Beyond (LE)DataInutStream, you are looking at doing your own decoding, whether
you choose to read piece by piece or grab one bug byte[] and decompose it later.

I would suggest that your classes shold have a constructor that takes an
InputStream as an argument, so you can confine the encoding details to the
class concerned.

HTH
Steve
 
X

xarax

Thomas Schodt said:
java.nio.ByteBuffer

In addition to everything else said on this topic, I'll
weigh in with my 2 cents. I use the ByteBuffer approach
with a program generator that has a GUI front-end. I
specify the "message packet" and its field names and types
(byte, boolean, short, int, long). The program generator
spits out Java source code and C source code that can
manage the various message packets. The code has Java
methods and C functions for getting/setting the various
fields by name for their data type.

Thus, it's very simple to read/write TCP/IP message
packets containing binary data, and to communicate
between the Java and C applications. The program
generator generates the source code for inserting
the bytes into the ByteBuffer and later extracting
bytes from the ByteBuffer (in the appropriate data
type for the field, like byte, short, long).
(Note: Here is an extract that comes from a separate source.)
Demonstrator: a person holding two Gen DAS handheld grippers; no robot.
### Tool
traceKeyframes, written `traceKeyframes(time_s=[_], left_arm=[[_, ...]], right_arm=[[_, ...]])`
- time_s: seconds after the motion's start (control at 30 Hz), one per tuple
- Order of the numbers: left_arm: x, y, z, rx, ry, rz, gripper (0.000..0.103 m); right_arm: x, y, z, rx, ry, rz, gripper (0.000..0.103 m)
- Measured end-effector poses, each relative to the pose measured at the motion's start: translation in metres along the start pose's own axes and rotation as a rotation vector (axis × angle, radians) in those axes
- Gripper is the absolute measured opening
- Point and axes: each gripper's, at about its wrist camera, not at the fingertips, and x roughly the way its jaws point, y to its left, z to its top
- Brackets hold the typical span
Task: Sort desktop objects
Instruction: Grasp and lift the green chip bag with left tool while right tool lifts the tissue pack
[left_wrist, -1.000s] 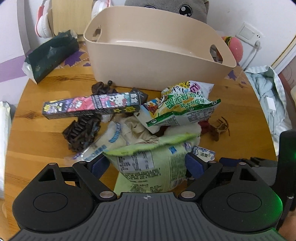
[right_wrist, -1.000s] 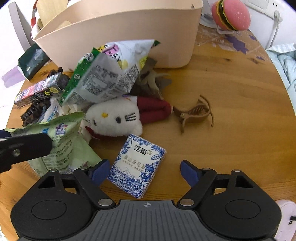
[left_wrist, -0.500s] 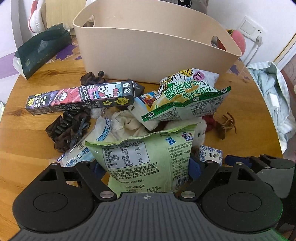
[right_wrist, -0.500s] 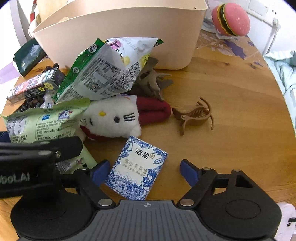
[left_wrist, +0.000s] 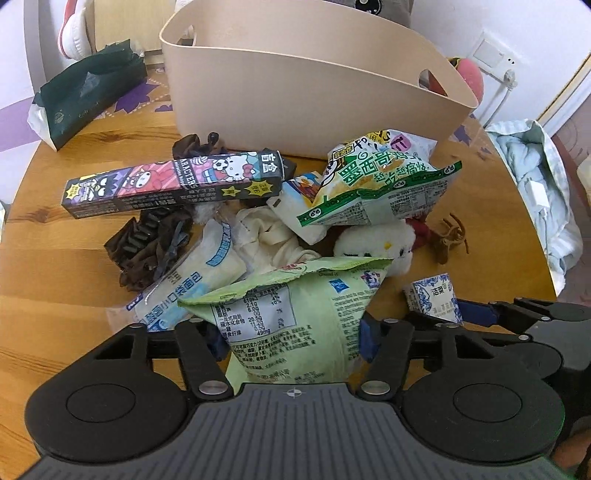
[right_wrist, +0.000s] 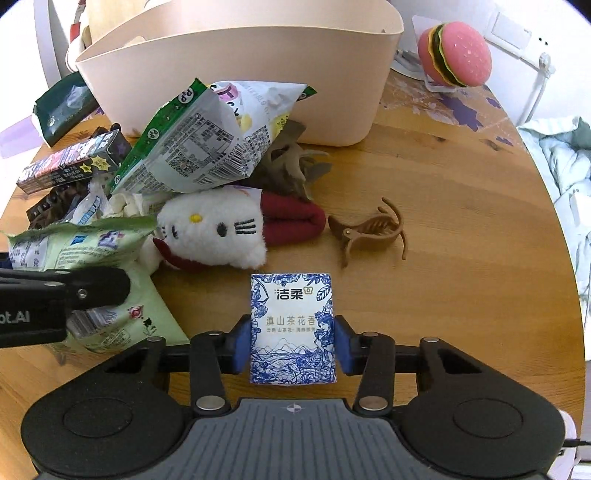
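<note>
My left gripper has its jaws closing around a light green snack bag, and both blue pads touch the bag's sides. My right gripper is shut on a small blue-and-white tissue pack, which stands straight between the pads on the wooden table. In the left wrist view the tissue pack and the right gripper sit low at the right. The left gripper shows at the left edge of the right wrist view. A beige bin stands behind the pile.
The pile holds a green-and-white snack bag, a long cartoon box, a bread packet, dark hair clips and a white cat plush. A brown hair claw lies apart. A burger toy sits far right.
The right jaws closed onto the tissue pack, which turned straight between the pads. The left jaws narrowed around the light green bag, squeezing it.
</note>
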Motion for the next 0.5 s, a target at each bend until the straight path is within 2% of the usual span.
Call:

Find an automated way of handling the data conversion
and layout of a ByteBuffer. If you only need a single
message type and two int data fields, then you could
probably hand-write the code. Otherwise, as your
application grows to require more message packet types
and more data fields in each message, you'll quickly
exhaust all of your time making the code changes by hand.
 
M

My Name

Thomas Schodt said:
java.nio.ByteBuffer

Thanks, that answers one big issue! Question is would it be faster to use this
or the stream f() to build and extract ?
 
M

My Name

Thanks to everyone for the suggestions.

I should have stated the following.
1) I know the binary format of the messages, coming and going.
2) I am aware of endian issues and where it is of concern.
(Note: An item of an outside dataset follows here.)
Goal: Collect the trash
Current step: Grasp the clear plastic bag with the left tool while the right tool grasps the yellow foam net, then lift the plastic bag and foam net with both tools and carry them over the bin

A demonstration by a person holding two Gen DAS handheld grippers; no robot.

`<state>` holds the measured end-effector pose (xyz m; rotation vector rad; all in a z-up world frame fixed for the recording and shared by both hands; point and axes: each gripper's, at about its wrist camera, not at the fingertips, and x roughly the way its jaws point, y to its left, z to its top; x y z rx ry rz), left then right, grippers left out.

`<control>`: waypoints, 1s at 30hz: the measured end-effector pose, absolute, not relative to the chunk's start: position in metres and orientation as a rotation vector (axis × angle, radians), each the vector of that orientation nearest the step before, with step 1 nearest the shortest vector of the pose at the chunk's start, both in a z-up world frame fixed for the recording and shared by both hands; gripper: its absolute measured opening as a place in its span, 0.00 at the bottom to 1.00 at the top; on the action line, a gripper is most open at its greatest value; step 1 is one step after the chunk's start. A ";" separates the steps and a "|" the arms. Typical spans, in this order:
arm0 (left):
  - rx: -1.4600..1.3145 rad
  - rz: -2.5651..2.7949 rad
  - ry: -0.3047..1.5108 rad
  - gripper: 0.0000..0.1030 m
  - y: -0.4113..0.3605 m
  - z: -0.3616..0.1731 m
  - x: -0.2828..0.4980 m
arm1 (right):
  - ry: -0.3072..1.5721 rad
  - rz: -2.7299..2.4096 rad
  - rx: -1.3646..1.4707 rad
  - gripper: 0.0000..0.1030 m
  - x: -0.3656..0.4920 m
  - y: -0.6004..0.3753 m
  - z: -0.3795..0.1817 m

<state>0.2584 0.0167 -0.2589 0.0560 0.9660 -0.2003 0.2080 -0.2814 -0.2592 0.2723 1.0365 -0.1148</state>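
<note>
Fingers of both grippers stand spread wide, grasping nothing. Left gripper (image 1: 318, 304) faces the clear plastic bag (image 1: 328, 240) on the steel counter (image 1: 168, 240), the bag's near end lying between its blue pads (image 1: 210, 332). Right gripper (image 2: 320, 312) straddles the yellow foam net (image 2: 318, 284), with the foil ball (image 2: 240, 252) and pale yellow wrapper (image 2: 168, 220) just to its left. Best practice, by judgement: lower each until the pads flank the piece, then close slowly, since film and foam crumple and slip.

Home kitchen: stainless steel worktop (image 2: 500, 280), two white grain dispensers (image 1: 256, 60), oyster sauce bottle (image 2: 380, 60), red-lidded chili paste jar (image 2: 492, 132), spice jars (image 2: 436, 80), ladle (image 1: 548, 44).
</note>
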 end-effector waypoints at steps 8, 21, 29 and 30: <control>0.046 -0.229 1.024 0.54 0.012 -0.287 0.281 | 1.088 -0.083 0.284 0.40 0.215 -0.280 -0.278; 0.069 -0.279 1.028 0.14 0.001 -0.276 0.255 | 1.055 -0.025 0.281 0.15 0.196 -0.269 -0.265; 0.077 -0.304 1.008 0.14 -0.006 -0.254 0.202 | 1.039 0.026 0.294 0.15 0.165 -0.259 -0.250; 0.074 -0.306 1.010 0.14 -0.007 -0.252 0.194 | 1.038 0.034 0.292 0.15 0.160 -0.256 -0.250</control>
Does anyone know which of these methods would be prefered.

1) Use something like DataInputStream build a class which
takes the stream and reads through the message each field
and filling members of the class as it goes. i.e.
x = obj.readInt(socket)
y = obj.readShotr(socket)
....

2) Read and extract length, then readFull message into a ByteBuffer
then use ByteBuffer methods similar to above to extract
each field ?

Best wishes,
 
R

Roedy Green

I am new to Java coming from Win32 C/CPP. After a lot of searching, I have
yet
to find an example explaining the best solution for reading and writing a
binary
message from a socket.

If you are starting from scratch and need to communicate with C, you
might use big-endian DataOutputStreams. If you are working with
legacy, you might use LEDataStream to read the little-endian data.

On the Java end, there is also nio which can handle both big and
little endian formats.

see http://mindprod.com/jgloss/endian.html
 
N

Nigel Wade

Thanks to everyone for the suggestions.

I should have stated the following.
1) I know the binary format of the messages, coming and going.
2) I am aware of endian issues and where it is of concern.

Does anyone know which of these methods would be prefered.

1) Use something like DataInputStream build a class which
takes the stream and reads through the message each field
and filling members of the class as it goes. i.e.
x = obj.readInt(socket)
y = obj.readShotr(socket)
....

2) Read and extract length, then readFull message into a ByteBuffer
then use ByteBuffer methods similar to above to extract each field ?

1) is slightly simpler, but will only work if the data coming over
the network is in network byte order (big-endian).

2) will work for either big- or little-endian.
 
R

Roedy Green

1) is slightly simpler, but will only work if the data coming over
the network is in network byte order (big-endian).

If you have littleendian data, you can use LEDataStream. What you
can't easily do is flip back and forth between big and little endian.

That would be easier with a byte buffer approach.